Right now, even chrylser is betting their very existence on dropping fuel prices... (IMHO we'll see them vanish real soon now...)

Stan Wellaway

realarms -- Two UK makes of all-electric delivery trucks are in continuous production. In the past 6 months Smith EV, http://www.smithelectricvehicles.com and Modec, http://www.modec.co.uk have delivered several hundred trucks ranging from 3.5ton to 12ton. they are mainly bought by parcel delivery firms (DHL,TNT,UPS) and supermarket chains (Tesco, Sainsburys), but a whole host of other urban depot-based fleet owners have also been buying them.

Both companies are bringing their electric vehicles to America. In Smith's case their Faraday model has been developed in cooperation with Ford, and will be based on the Ford F-series. Check out this set of seven youtube video clips describing the Smith range of electric trucks and vans http://www.youtube.com/user/cvsnec2008

Thomas Lankester

realarms -- following on from Stan Wellaway's comment, check out the NICE (No Internal Combustion Engine) site at
http://www.nicecarcompany.co.uk/megatruck/ and
http://www.nicecarcompany.co.uk/media/bde29558/ALK1092_Commercial_Range_A4.pdf

The MegaTruck MultiTruck II is used by the cafe chain Pret a Manger and NICE are now offering the full Microvett range.

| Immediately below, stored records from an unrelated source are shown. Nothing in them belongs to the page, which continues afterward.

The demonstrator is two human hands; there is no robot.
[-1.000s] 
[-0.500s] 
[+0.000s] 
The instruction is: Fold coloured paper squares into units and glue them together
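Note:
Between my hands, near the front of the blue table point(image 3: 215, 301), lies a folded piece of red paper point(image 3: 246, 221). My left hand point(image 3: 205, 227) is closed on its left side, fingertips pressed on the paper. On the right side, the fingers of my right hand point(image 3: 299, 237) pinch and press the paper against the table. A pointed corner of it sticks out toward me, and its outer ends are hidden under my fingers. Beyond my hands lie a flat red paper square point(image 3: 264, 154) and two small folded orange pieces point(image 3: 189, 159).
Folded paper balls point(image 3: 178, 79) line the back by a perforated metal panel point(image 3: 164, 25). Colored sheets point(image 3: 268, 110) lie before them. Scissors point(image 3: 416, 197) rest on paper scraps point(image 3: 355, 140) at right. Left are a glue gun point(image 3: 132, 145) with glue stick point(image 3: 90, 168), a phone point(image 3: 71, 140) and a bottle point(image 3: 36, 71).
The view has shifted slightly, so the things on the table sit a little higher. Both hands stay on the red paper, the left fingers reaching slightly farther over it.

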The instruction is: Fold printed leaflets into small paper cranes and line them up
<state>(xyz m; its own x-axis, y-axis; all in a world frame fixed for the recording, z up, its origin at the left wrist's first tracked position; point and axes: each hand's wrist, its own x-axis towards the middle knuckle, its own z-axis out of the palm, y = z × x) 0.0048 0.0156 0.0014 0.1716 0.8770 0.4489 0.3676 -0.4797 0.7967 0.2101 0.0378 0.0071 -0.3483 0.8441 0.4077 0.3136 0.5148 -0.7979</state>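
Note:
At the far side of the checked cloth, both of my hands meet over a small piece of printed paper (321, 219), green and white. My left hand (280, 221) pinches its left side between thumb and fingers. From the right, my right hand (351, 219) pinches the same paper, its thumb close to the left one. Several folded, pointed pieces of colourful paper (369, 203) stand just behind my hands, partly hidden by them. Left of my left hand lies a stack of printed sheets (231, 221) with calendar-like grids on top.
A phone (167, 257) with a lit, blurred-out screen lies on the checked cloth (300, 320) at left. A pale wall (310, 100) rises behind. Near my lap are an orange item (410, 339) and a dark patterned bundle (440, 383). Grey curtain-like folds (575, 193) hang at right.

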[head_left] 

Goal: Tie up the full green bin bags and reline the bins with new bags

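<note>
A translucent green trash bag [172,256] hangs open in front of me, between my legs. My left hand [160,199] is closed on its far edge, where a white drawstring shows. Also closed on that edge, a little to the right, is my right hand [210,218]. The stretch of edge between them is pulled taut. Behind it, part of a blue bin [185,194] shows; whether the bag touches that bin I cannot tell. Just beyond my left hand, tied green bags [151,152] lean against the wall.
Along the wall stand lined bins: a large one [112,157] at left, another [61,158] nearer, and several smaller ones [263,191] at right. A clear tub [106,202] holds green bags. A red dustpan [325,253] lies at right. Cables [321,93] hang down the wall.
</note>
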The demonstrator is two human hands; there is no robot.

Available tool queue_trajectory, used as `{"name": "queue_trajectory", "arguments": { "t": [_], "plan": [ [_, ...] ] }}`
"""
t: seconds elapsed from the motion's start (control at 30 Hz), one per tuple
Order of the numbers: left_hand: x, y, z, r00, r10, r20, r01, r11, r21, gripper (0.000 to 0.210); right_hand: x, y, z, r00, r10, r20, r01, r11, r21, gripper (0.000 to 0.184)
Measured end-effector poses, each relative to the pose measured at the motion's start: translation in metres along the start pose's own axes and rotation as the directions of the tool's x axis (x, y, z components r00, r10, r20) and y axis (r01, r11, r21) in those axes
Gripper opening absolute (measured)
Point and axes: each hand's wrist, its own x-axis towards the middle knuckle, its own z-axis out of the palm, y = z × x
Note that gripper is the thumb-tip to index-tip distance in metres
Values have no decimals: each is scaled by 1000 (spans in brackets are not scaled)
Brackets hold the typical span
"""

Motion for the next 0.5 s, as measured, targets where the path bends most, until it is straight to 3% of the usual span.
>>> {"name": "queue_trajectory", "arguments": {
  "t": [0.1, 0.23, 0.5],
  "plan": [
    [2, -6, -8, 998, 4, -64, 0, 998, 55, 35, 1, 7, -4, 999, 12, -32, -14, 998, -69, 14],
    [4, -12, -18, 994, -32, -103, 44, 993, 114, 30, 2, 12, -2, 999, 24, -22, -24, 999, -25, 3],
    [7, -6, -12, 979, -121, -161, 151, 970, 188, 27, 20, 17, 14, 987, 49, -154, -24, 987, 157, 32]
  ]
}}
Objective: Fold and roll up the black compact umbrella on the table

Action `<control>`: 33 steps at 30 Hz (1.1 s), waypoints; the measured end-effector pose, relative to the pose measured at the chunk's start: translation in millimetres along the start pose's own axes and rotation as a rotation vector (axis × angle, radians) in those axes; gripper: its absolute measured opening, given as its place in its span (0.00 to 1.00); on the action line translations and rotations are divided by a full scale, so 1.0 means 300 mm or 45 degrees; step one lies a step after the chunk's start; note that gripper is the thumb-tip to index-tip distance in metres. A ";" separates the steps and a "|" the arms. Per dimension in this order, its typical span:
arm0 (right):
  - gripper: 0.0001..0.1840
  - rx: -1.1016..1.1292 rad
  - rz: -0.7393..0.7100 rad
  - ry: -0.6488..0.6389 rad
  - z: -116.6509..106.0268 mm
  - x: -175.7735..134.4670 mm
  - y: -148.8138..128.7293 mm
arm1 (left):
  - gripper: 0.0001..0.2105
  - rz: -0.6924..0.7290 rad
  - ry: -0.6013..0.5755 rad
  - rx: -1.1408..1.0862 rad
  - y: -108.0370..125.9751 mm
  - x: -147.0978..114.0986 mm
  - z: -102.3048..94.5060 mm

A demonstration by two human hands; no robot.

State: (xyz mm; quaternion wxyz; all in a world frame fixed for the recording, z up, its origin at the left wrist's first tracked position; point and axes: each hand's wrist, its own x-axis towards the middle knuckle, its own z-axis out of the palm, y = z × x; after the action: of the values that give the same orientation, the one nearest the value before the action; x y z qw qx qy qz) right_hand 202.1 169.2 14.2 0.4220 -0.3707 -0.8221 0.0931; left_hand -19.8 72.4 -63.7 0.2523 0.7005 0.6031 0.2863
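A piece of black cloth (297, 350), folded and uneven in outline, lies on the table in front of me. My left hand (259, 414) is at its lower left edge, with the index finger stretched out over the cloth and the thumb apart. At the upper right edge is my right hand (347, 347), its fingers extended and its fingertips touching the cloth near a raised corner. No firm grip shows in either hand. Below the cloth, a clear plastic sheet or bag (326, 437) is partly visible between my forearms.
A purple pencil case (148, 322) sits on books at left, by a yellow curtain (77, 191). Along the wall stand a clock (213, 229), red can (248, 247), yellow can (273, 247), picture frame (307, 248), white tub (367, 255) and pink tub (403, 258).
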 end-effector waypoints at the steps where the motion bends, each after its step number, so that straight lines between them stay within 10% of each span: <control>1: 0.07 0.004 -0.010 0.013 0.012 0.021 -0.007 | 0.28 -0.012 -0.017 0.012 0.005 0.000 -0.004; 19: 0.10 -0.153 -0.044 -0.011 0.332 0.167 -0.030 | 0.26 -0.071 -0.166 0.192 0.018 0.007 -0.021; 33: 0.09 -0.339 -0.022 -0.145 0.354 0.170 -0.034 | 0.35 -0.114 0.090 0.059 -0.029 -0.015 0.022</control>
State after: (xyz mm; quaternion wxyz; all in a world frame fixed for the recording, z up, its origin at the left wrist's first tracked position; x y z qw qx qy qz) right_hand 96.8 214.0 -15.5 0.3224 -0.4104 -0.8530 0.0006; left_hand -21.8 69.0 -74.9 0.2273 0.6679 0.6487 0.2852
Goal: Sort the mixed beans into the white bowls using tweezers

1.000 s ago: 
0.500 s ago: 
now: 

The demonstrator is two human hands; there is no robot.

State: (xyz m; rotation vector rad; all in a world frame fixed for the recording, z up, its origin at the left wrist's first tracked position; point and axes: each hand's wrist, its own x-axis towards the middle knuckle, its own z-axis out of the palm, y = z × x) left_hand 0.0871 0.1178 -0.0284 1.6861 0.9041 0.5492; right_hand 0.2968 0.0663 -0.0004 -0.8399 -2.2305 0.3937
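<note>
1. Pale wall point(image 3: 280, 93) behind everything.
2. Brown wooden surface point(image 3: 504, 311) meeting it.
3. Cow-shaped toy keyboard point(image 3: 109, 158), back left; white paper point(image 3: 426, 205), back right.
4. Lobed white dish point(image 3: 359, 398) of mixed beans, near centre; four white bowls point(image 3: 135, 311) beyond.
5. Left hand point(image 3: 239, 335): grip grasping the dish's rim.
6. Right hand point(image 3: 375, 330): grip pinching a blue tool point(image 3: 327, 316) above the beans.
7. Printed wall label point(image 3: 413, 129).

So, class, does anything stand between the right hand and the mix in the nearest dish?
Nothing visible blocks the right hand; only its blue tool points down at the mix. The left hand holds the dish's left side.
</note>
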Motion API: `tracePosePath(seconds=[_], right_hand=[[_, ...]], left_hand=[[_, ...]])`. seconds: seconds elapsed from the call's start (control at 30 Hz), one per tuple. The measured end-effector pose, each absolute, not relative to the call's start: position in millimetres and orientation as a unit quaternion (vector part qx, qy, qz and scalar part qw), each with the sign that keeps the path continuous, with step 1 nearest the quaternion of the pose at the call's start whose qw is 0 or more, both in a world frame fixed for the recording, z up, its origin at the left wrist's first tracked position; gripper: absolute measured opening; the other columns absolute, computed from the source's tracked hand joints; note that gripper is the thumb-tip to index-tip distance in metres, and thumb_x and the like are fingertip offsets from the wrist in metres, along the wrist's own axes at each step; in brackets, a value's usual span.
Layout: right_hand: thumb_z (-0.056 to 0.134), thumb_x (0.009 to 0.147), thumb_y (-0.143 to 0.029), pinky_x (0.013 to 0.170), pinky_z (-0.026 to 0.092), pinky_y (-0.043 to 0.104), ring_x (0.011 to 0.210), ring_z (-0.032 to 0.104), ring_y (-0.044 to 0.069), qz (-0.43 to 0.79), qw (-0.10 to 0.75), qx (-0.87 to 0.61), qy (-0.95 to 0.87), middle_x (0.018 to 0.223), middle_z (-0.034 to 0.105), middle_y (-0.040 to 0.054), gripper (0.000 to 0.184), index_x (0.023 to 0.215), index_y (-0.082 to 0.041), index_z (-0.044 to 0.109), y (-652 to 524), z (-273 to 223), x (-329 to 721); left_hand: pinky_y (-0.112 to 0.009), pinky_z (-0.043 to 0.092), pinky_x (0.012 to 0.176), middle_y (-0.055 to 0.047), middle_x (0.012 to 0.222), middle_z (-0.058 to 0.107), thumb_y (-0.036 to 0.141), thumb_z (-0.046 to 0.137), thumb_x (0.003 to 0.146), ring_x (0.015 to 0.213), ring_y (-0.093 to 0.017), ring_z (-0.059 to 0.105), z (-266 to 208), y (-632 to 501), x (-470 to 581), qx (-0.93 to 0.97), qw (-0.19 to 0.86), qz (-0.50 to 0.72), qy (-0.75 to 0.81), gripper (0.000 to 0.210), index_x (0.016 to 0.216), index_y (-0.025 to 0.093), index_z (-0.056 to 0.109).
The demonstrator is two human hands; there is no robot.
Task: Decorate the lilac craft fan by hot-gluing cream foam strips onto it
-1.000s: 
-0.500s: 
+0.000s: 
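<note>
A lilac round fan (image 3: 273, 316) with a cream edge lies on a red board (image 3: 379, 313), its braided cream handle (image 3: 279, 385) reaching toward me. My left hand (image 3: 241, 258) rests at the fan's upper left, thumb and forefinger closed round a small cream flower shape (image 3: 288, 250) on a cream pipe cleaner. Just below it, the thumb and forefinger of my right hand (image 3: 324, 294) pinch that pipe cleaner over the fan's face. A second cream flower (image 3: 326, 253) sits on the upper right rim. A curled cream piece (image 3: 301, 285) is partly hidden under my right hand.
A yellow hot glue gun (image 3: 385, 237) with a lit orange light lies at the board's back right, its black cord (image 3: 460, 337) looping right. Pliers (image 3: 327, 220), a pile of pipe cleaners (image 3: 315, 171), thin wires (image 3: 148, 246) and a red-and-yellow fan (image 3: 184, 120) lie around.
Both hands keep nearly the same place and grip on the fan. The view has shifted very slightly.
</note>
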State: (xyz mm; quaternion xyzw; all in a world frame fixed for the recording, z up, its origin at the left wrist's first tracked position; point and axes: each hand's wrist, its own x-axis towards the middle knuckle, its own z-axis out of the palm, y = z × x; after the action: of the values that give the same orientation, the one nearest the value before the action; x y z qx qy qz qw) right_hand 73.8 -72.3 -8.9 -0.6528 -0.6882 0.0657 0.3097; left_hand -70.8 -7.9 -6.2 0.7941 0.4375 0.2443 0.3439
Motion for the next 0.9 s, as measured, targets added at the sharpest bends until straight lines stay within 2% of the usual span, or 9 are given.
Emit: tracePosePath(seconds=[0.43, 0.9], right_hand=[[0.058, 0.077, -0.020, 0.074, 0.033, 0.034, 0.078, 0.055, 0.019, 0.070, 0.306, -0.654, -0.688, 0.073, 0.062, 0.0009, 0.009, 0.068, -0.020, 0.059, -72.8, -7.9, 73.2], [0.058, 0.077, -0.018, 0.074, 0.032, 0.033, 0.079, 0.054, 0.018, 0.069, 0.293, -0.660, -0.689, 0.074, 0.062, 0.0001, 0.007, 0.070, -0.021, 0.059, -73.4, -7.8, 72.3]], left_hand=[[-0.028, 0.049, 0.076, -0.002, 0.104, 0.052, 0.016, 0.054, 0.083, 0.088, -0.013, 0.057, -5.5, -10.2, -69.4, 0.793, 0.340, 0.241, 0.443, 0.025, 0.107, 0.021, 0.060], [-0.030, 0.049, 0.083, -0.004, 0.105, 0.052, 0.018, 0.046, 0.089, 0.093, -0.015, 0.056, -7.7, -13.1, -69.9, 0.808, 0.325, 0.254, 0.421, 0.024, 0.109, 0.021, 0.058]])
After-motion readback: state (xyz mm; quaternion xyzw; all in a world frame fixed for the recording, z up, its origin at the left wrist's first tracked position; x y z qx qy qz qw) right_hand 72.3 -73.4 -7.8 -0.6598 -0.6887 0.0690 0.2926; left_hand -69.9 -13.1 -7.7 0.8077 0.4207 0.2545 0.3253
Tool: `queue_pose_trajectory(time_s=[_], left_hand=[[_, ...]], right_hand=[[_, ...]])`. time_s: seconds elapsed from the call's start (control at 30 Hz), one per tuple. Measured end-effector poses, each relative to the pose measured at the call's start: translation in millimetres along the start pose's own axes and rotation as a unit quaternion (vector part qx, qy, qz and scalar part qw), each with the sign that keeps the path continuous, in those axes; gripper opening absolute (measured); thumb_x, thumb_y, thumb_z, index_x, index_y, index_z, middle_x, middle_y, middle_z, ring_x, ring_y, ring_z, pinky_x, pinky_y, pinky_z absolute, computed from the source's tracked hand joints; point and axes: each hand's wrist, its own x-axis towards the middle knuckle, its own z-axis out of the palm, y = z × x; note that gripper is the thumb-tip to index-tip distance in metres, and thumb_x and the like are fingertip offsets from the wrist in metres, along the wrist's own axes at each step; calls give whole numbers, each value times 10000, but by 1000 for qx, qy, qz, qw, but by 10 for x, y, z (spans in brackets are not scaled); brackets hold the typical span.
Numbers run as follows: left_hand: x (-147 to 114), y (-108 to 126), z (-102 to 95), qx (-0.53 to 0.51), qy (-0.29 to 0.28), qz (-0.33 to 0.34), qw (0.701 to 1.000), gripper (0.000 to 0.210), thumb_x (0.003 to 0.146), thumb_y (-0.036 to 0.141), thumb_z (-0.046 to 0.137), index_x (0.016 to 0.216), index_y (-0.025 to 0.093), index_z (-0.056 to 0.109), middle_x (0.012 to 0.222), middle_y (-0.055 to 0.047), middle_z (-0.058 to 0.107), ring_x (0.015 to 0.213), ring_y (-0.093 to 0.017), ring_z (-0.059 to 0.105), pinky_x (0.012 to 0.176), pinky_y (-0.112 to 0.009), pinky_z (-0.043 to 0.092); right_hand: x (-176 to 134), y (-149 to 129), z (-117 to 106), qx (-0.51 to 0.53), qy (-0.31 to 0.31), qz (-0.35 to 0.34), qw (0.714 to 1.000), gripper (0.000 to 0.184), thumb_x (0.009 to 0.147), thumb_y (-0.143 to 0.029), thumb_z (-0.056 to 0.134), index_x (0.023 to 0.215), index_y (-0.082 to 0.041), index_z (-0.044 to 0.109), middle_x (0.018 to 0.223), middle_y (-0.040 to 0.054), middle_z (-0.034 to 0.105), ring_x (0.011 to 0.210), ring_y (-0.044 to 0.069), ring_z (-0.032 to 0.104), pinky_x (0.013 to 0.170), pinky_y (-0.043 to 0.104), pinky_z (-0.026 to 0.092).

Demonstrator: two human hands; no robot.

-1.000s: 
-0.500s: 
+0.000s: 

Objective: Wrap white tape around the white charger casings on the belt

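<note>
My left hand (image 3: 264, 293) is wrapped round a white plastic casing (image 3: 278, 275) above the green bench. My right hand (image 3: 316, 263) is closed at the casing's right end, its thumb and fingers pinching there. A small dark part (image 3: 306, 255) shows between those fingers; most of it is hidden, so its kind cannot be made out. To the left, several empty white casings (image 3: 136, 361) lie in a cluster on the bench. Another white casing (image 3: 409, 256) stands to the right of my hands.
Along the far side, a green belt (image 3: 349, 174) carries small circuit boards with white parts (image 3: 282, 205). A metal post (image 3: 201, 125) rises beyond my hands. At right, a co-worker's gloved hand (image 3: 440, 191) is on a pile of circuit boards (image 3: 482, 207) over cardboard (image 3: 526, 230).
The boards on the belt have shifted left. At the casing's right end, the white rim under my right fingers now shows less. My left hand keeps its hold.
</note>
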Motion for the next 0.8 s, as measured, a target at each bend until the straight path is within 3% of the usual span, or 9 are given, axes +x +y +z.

There really are lots of EV lorry opportunities in the UK, especially around the London 'incubator'.

Thomas Lankester

realarms -- following on from Stan Wellaway's comment, check out the NICE (No Internal Combustion Engine) site at
http://www.nicecarcompany.co.uk/megatruck/ and
http://www.nicecarcompany.co.uk/media/bde29558/ALK1092_Commercial_Range_A4.pdf

The MegaTruck MultiTruck II is used by the cafe chain Pret a Manger and NICE are now offering the full Microvett range. There really are lots of EV lorry opportunities in the UK, especially around the London 'incubator'.

Stan Wellaway

Also in the UK, several other EV makers are entering the commercial fleet field. The LDV Maxus range of vans (2.5t to 5t) will be available from July. A company called ZEV (part of Allied Vehicles Group) are offering electric versions of the Peugeot Boxer van range and the Renault Lobus 20-seater bus. A company called Zeroed is producing 3.5t to 9t delivery vans similar to Smith ones, and already has some in use with retail group Asda (part of Walmart) and Ocado (who do supermarket online deliveries for John Lewis/Waitrose).

The concept has been tried tested and proven over the past year or so, and is no longer in question - it works on a practical and economic level. The battle is now on to take market share in this sector.